Review written by Stephen Deck; originally posted 04/19/2021 on Teacher by Day, Gamer by Night
Before your eyes is an indie PC game that I’d never even heard of before I saw a retweet from the developer talking about a Steam review from a guy who played the game, loved the game, and then refunded the game because it was short. A TON of people were like “Wow, screw that guy. I’ve never heard of this game, but that’s a dick move, so I bought it to support the developer.” Never one to miss a good pro-game dev bandwagon, I decided to go drop $10 on the game, too. For the record, the dick from the Steam review apologized and repurchased the game after the Internet Inquisition got its hooks into him.
Before Your Eyes is one of the most unique games I think I’ve ever played. It’s controlled primarily with your webcam to track your blinks; the only input from your mouse is to move a cursor, and the keyboard isn’t used at all. You have a very limited amount of camera movement with the mouse, and you blink to interact with objects and progress to the next scene (there’s no movement in a traditional 3D space). The game follows the life of Benjamin Brynn from early childhood through to the end of his life. The narrative is told as a frame story – think Heart of Darkness if you’ve ever read that – where Benjamin’s soul has been fished up by a boatman who is going to plead his case to the Gatekeeper to allow his soul into her heavenly city.
That Steam review was right about the length; my playthrough took me less than 90 minutes. This game exemplifies the phrase “quality over quantity,” though. When most games look to make their games longer to cram in more “value,” GoodbyeWorld sought to make a game that left an impression on the player, not just took up their time, and I can’t think of a game that’s ever done this quite this well or succinctly. All in the span of 80 minutes, I smiled, laughed, grew angry, felt anxious, and cried real tears of sorrow. I’ve never played a game that moved me psychologically as much as Before Your Eyes did without being straight-up trauma porn like Doki Doki Literature Club. It’s not just the aggregate whole that’s superb, either; each element of this game oozes with love, care, and talent. The motion capture for the boatman is excellent despite the game’s being made by a nine-person team. The writing is superb with a script and story that would fit in seamlessly with classic short stories. I don’t know how experienced the cast was, but the voice acting doesn’t have even the slightest hint of amateur talent; the voice cast was either extremely experienced or poured in the hours of rehearsals needed to nail each and every part this perfectly. The art especially needs to get a special mention. You never see the whole world during any given scene; the majority of the world stays obscured by an inky blackness that focuses in on the important elements of the scene, and the 3D art in the game mixes with this blackness in a way that evokes at least in me thoughts of impressionist and surrealist art with certain scenes towards the end reminding me almost of Dada.
I’d love to talk about the story and analyze the symbolism of different elements and allusions in the writing, but the story is so damn well written that I refuse to risk spoiling anything for folks who might go on to play it. Suffice it to say that this is an extremely unique experience not quite like anything I’ve played previously.

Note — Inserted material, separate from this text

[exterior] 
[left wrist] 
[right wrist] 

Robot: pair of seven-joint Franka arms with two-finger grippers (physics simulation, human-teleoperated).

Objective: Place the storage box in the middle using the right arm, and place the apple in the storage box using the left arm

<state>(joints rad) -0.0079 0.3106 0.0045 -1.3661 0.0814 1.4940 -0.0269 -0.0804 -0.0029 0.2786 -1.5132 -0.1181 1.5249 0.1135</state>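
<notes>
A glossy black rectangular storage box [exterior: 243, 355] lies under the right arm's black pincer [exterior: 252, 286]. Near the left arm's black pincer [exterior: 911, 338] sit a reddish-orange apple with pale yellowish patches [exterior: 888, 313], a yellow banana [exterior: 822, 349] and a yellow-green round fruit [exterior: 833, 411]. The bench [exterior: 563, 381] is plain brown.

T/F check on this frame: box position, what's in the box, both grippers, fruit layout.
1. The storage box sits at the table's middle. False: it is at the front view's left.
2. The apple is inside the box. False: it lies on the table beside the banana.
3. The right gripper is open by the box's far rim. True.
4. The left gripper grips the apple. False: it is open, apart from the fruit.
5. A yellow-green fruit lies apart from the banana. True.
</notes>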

The love and care put into the development are readily apparent in every aspect from the visuals to the writing to the voice acting to the music. I just absolutely adore everything about this game and cannot praise it enough. It’s a shame that the webcam is so central to the experience because I’d love to see this game ported far and wide so more people could experience it. I suppose it could theoretically work on PS5 if you had the camera, but having to sit close enough for it to track your blinks accurately makes this a game that probably needs to remain PC exclusive.

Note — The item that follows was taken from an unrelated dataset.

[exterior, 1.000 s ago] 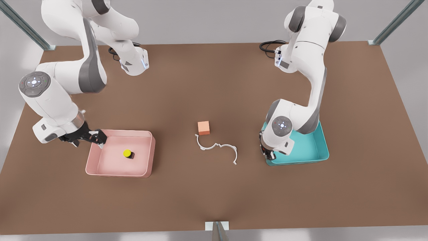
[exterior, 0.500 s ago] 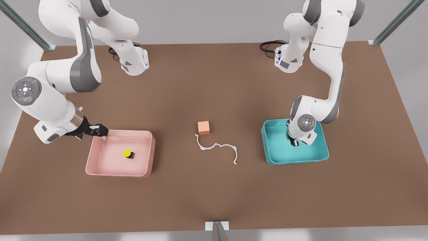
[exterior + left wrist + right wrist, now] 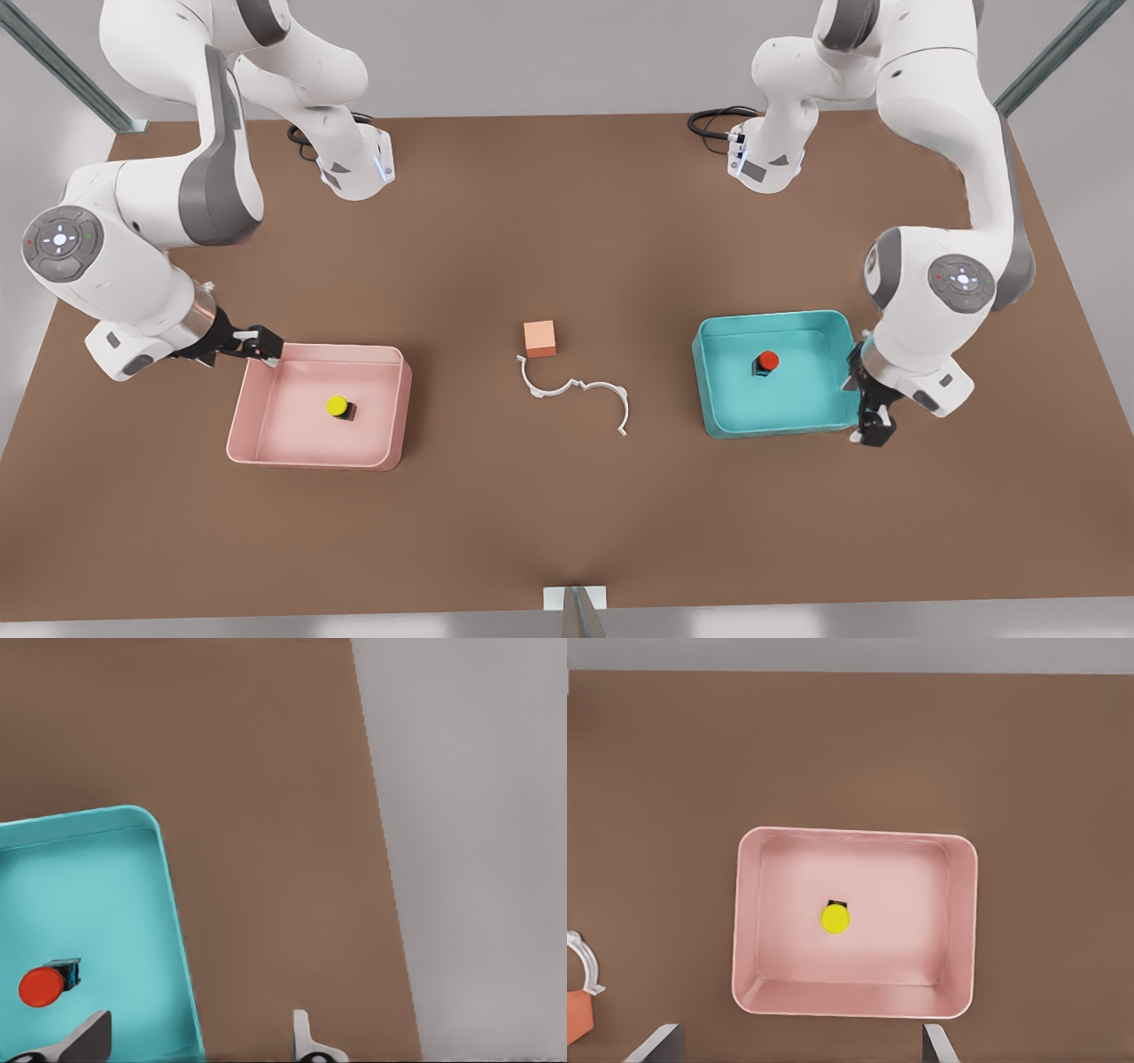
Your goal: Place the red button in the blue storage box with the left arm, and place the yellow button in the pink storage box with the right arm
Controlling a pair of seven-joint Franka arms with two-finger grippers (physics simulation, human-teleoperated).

A lot of people debate whether video games truly count as art or not, but I would challenge anyone to play Before Your Eyes and tell me that this isn’t a masterpiece of art after getting to the end. It may be an extremely short game, but with choices to make throughout the game that can affect various elements, it’s also not a game you’re likely to play through once and be finished with. $10 may feel steep for a 90 minute game to some folks, but I give you my word that it’s well worth every penny, and I’d suspect that I’ll probably be at five or six hours by the time I’ve seen all that the game has to offer. Even if I did only ever spend 90 minutes with this game, the quality of the experience I had in those 90 minutes is still well worth $10. This really is a once-in-a-generation game in my opinion and a masterpiece of artistic expression. I’ve recommended a lot of games over my life, but this one is probably on my All-Time Top Five Must Play list.